> **Task details**:
In the entries below, how many lines hold the string "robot"? Answer with the number only.
** Data follows **
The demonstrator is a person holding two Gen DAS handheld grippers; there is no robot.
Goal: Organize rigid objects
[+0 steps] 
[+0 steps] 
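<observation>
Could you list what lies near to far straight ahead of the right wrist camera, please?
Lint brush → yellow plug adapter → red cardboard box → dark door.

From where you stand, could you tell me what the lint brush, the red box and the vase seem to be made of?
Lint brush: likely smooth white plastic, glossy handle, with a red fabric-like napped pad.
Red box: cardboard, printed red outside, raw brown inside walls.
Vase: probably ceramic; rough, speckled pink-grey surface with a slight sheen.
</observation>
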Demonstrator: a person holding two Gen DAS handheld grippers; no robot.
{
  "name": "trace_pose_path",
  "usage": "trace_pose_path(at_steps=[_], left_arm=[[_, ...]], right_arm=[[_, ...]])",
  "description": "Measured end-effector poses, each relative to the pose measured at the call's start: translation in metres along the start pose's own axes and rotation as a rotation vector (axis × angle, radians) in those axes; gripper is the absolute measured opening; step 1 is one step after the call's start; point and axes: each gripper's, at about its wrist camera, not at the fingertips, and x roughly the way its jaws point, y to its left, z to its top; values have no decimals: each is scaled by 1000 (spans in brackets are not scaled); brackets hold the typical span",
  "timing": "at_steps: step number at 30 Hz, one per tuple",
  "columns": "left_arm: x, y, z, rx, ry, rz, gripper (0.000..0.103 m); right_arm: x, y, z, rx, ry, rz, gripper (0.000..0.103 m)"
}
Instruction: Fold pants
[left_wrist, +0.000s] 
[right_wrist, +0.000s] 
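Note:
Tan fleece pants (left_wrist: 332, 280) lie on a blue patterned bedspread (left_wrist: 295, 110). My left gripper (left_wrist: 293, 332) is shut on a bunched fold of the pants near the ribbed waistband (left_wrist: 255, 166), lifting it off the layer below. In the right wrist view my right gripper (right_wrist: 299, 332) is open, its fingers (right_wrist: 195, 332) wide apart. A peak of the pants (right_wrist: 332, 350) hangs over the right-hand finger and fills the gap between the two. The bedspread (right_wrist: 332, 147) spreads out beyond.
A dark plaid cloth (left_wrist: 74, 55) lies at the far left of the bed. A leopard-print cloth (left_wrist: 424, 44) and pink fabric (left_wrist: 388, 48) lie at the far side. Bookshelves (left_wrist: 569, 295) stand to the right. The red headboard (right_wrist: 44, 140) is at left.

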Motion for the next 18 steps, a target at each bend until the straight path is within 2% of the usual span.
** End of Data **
> **Response box**:
2